» Task to carry out: Repeat the listing exactly. Any picture in it should be left out of the copy.
◆ ◆ ◆
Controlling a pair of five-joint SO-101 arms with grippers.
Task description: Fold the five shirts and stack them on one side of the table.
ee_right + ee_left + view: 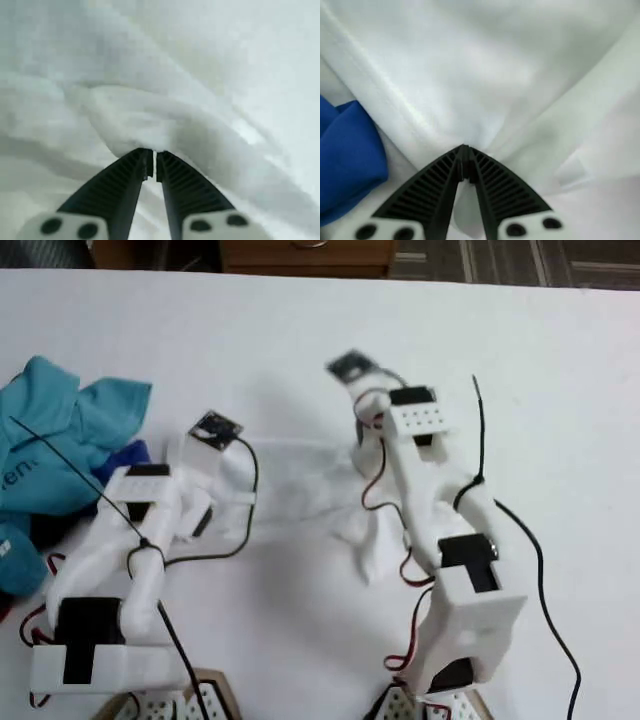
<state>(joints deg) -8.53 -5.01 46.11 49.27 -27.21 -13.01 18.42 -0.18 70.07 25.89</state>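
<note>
On table [560,360]: white shirt [300,475] mid-table between arms; teal-and-blue pile [60,440] at left edge. Left gripper [465,150], right gripper [152,152]: fingers of each pinched together on white shirt cloth. Best: lift both evenly, keep cloth taut, lay fold square.

- Three shirts that I can tell apart: one white shirt [300,475], one teal shirt [60,430] and one dark blue shirt [125,455].
- Two robot arms: the left arm [120,550] and the right arm [440,510].
- Two grippers, one per arm: the left gripper [464,150] and the right gripper [152,152].
- One table [200,330], covered in white.
</note>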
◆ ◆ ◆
» Answer to this problem:
Controlling a pair of five-joint SO-101 arms with grippers.
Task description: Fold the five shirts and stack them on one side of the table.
ee_right + ee_left + view: 
<state>(joints deg) -8.53 -5.01 46.11 49.27 -27.21 -13.01 18.42 -0.18 70.07 25.89</state>
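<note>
On table [560,360]: white shirt [300,475] mid-table between arms; teal-and-blue pile [60,440] at left edge. Left gripper [465,150], right gripper [152,152]: fingers of each pinched together on white shirt cloth. Best: lift both evenly, keep cloth taut, lay fold square.

- Three shirts that I can tell apart: one white shirt [300,475], one teal shirt [60,430] and one dark blue shirt [125,455].
- Two robot arms: the left arm [120,550] and the right arm [440,510].
- Two grippers, one per arm: the left gripper [464,150] and the right gripper [152,152].
- One table [200,330], covered in white.
</note>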

Output is complete for this exercise.